How to Avoid Instances of Abuse
TE: History has demonstrated that abuse is going to happen. What I'm thinking about here is the role that third-party providers play because that ownership of the data is key, and governments are not building and developing facial recognition technology. There are third party companies that are doing that, and their goal is to make a profit. So how do you manage that relationship and avoid instances of abuse when you have third parties involved in managing that data? PE: That's really difficult. The best way to do that is you have a number of licensed vendors who are able to develop that solution. TE: Yeah. You'd legislate that, and you'd have to audit it. Ultimately, technology does get out and the same would be true of facial recognition. TL: Absolutely. There is a commercial interest in making the very most out of it. And if they are empowered by governments to act on their behalf or have a license to operate, companies will push those boundaries. The cat is out of the bag. It's going to happen. We just need to be prepared and educated to understand what's going to, you know, what is possible with this data and make sure that the people who we are electing to look after this stuff are actually doing so in, in our interests and not just in the interest of corporations. TE: So are we saying that now that this technology has been developed that there's effectively no way of actually stopping it from being used? PE: Yeah. You can make it illegal, but that won't stop it from being used.
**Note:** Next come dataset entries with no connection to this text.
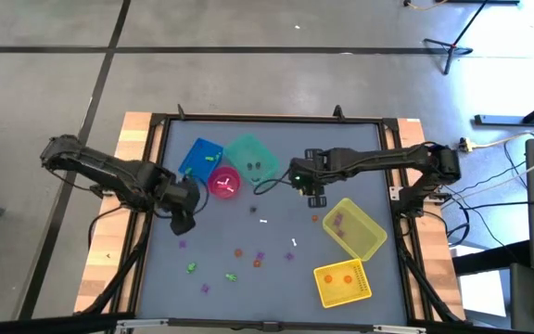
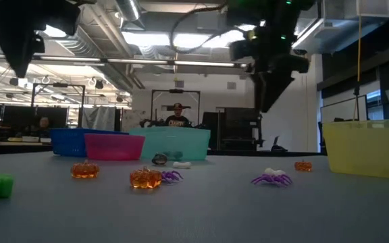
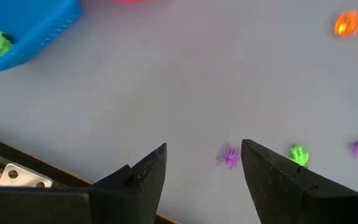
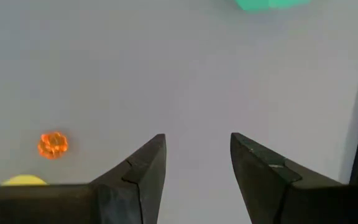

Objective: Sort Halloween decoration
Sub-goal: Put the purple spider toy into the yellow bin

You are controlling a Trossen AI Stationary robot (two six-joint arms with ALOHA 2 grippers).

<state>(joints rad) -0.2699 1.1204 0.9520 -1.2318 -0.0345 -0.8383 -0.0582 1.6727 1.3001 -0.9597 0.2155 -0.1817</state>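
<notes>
Small Halloween trinkets lie scattered on the grey table: purple spiders [image 1: 183, 244] [image 1: 289, 256], green pieces [image 1: 192, 267], orange pumpkins [image 1: 237, 251] [image 1: 314, 219] and white bits [image 1: 295, 243]. My left gripper [image 1: 182, 223] hangs open above the table's left part. In its wrist view [image 3: 204, 152] a purple spider [image 3: 229, 157] lies on the table just beyond the gap between the fingers, with a green piece [image 3: 299, 154] beside it. My right gripper [image 1: 315, 197] hovers open over bare table near the centre [image 4: 197, 140]; an orange pumpkin [image 4: 53, 144] lies off to one side.
A blue bin [image 1: 200, 158] holding a green piece [image 3: 2, 42], a teal bin [image 1: 251, 158] and a pink bin [image 1: 224, 182] stand at the far middle. Two yellow bins [image 1: 355, 227] [image 1: 343, 283] sit at the right, one with purple pieces, one with orange. A person [image 2: 176, 116] shows beyond the table.
</notes>
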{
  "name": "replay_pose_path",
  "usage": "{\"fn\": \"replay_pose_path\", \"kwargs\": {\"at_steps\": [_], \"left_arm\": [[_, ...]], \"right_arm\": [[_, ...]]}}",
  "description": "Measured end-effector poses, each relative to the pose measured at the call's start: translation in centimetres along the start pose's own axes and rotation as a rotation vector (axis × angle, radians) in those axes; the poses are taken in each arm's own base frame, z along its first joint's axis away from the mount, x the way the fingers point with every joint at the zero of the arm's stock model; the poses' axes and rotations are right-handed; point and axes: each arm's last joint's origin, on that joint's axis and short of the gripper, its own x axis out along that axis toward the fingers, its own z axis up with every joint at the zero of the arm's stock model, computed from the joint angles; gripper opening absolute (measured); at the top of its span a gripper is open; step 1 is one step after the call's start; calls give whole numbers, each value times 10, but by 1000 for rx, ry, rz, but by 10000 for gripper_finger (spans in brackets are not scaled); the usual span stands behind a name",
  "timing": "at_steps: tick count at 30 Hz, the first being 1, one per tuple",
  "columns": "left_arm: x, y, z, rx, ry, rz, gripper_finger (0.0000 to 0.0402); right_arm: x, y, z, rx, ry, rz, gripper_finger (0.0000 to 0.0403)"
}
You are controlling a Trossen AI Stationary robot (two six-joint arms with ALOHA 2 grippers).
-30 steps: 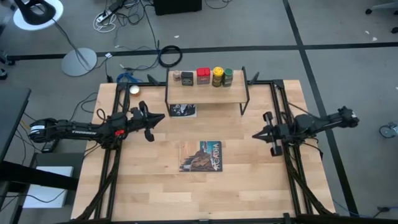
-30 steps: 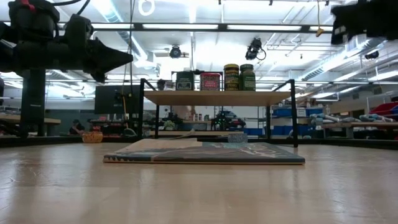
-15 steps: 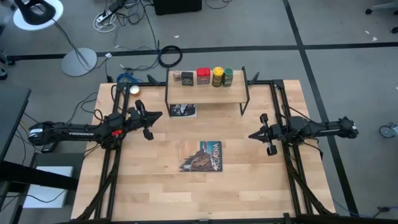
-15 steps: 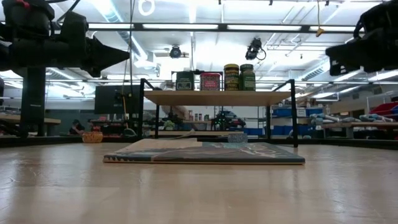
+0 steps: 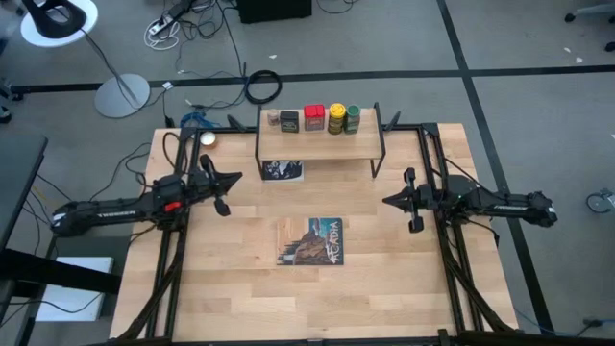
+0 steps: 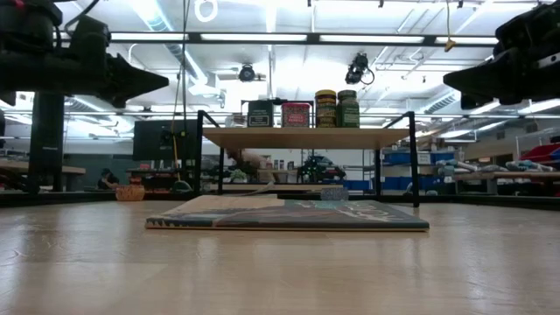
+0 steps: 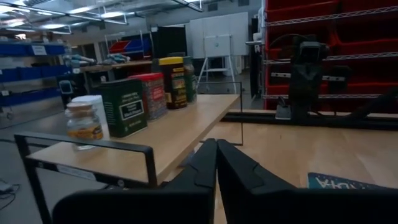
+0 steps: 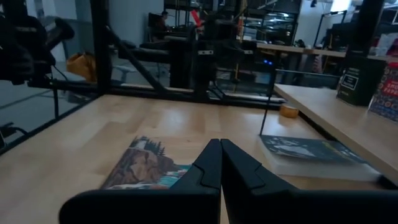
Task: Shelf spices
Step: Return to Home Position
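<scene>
**A:** How are the spices seen?

**B:** 5 small containers are lined up along the back of the shelf [image 5: 317,147], a light board on thin black legs. From left to right they are a tiny clear jar [image 5: 273,117], a black tin [image 5: 289,121], a red tin [image 5: 313,117], a yellow-capped jar [image 5: 336,118] and a green-capped jar [image 5: 353,118]. All are stood upright, close side by side.

**A:** And the surface and the room?

**B:** The shelf is set at the far edge of the pale wooden worktop [image 5: 231,279]. A picture-covered book [image 5: 310,240] is laid flat near the middle, and a second book [image 5: 282,170] is partly tucked under the shelf. Beyond, a grey floor [image 5: 519,48] with cables [image 5: 262,86] and a round lamp base [image 5: 123,94] is seen.

**A:** Where are the spices relative to the tools?

**B:** The left tool [image 5: 233,178] is held above the worktop's left side and the right tool [image 5: 388,201] above its right side, both pointed inward. Each is placed in front of the shelf and just outside one of its ends. In each wrist view the 2 fingers are pressed together, closed and empty. The containers are kept apart from both tools.
</scene>
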Motion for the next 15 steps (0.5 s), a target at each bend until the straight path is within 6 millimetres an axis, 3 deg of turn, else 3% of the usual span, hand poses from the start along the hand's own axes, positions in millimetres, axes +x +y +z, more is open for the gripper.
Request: {"fn": "replay_pose_path", "kwargs": {"at_steps": [15], "left_arm": [[-19,3,-5,-8,37,-21,3]], "right_arm": [[2,0,-2,108,31,3,2]]}}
TE: Well, I don't know that we've come to a clear conclusion, but there's certainly a lot of interesting data to look over, interesting use cases out there. I want to thank you both Thom and Paul for joining us on this podcast. It was an interesting conversation, and I hope everybody who listened got something out of it as well. It's a topic that we'll continue seeing in the news and continue talking about for a long time.
Editor’s Note: The opinions expressed in this guest author article are solely those of the contributor and do not necessarily reflect those of Tripwire, Inc.